I would like to have from you an approval or a disapproval for the following method, by which I thought to carry out a prior predictive check
, without going through the functions of the ArviZ
module.
Note that I’m not trying to find out if the method is really practical, but if it makes sense to do things like that and if it doesn’t contain errors in reasoning.
So, I start from a beta-binomial model (traditional coin-flip model) where the parameter theta is modeled by the prior Beta, say Beta(0.5, 0.5).
I programmed a series of n=73 Bernoulli experiments and my result shows x_{obs}=46 successes. I wonder how could I quantify the fact that my prior is adequate or not.
This article by Coon et al. HERE gives (in its table 2) several “discrepancy functions and pivotal quantities useful for Bayesian model checking” (as quoted), and it seemed useful to me to use the first function (referenced \chi^2), modifying it with a logarithm np.log()
so as to reduce excessive variations.
Concretely, for a given \theta parameter, taking into account that the expected number of successes x is n\theta, I calculate the discrepancy value T between a given x (either predicted by sampling or observed) and its expectation, by the formula:
T(x,\theta)=np.log(\frac{(x-n\theta)^2}{n\theta})
My procedure is:
-
to carry out a number N of random draws of the \theta parameter from the prior (say, \theta_i),
-
then, for each \theta_i obtained, to get a number x_i of predicted successes by random draw from the corresponding sampling distribution (i.e. the binomial law Binom(n=73, \theta= \theta_i))
-
and then to apply the discrepancy function T to the (random) value x_i \rightarrow T(x_i, \theta_i) and to the (fixed) value x_{obs} \rightarrow T(x_{obs}, \theta_i) .
This gives me N couples (T(x_i, \theta_i), T(x_{obs}, \theta_i)), for each of which I express the Boolean result (T(x_{obs}, \theta_i) > T(x_i, \theta_i)) as 0 (False) or 1 (True).
Now, the proportion of 1 should give me an approximate value of the probability p that the observed data lie beyond the predicted data.
And, as far as I understand from the usual rules, the model is fit if p\sim0.5 and misfit if p\sim0 or p\sim1 …

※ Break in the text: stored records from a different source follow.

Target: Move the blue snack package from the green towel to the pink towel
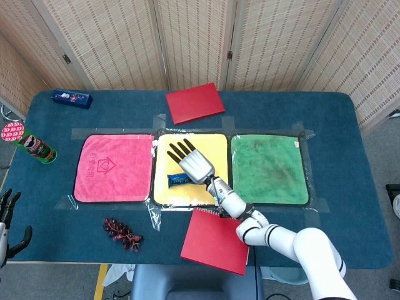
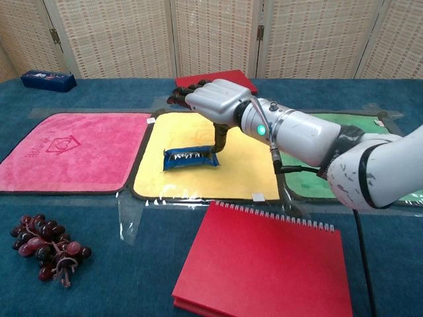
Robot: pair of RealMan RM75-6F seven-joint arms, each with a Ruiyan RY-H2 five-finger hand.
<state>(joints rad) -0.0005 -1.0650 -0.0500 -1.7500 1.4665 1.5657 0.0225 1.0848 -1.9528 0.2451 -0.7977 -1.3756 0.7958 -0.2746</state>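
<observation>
The blue snack package (image 1: 179,180) (image 2: 190,158) lies on the yellow towel (image 1: 212,147) (image 2: 198,179), left of its middle. My right hand (image 1: 194,163) (image 2: 213,103) hovers over it with fingers spread, and the thumb presses against the package's right end. The pink towel (image 1: 114,167) (image 2: 66,158) lies to the left with nothing on it, and the green towel (image 1: 269,169) (image 2: 305,183) to the right is bare. My left hand (image 1: 7,215) shows only at the head view's bottom left edge, off the table, fingers apart and holding nothing.
One red notebook (image 1: 194,102) (image 2: 232,78) lies behind the yellow towel, another (image 1: 215,240) (image 2: 261,264) in front of it. Grapes (image 1: 122,232) (image 2: 46,247) sit front left. A chips can (image 1: 28,142) and a blue box (image 1: 71,97) (image 2: 47,80) stand far left.
</observation>
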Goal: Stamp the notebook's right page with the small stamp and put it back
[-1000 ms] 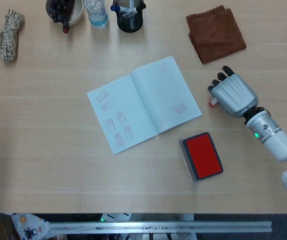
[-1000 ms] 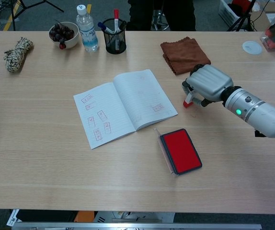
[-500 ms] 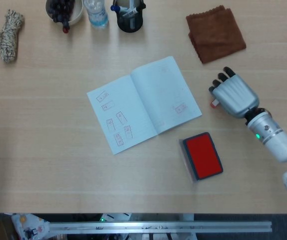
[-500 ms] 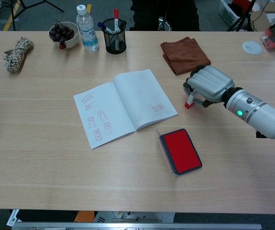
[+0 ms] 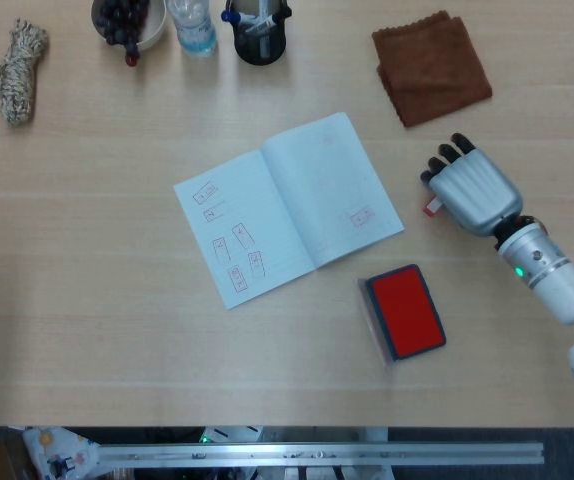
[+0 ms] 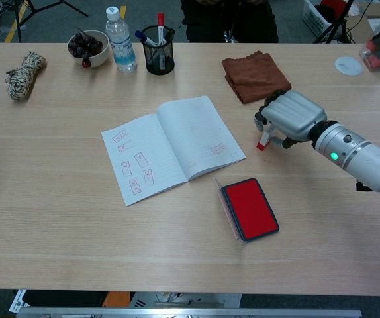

The program I used to do so is:
fixing the number of Bernoulli trials
n = 73
fixing the number of observed successes during the trial
x_obs = 46
fixing the parameters of the beta prior
alpha, beta = 0.5, 0.5
fixing the number of draws
draws = 20000
sampling parameter values (\theta) from the prior
thetas = np.random.beta(alpha, beta, size = draws).tolist()
sampling successes x from the likelihood (with the given sampled \theta)
predicted = [np.random.binomial(n, theta, size = 1)[0] for theta in thetas]
expected values from the given likelihood (binomial distribution)
expected = [theta*n for theta in thetas]
assess discrepancies T (through \log(chi^2) computation) for predicted x
T_predicted = [np.log((x - y)**2 / y) for (x, y) in zip(predicted, expected)]
assess discrepancies T (through \log(chi^2) computation) for observed x_{obs}
T_observed = [np.log((x_obs - y)**2 / y) for y in expected]
check when T_observed > T_predicted
checks = [x > y for (x, y) in zip(T_observed, T_predicted)]
other statistics
mean_T_predicted = sum(T_predicted)/len(T_predicted)
mean_T_observed = sum(T_observed)/len(T_observed)prob = sum(checks)/len(checks)
Plotting the N values of the calculated discrepancy function gives me:
I think the plot shows a characteristic pattern of a misfit model. The p-value calculated, which of course varies each time the program is restarted, was 0.93655 in my own run, which confirms, if this procedure is indeed valid, that the model is inadequate, leading to the conclusion that I should change my prior.
I’m sorry it took a bit long to explain… Do you agree with all this ? Do you have any comments (deeply appreciated)?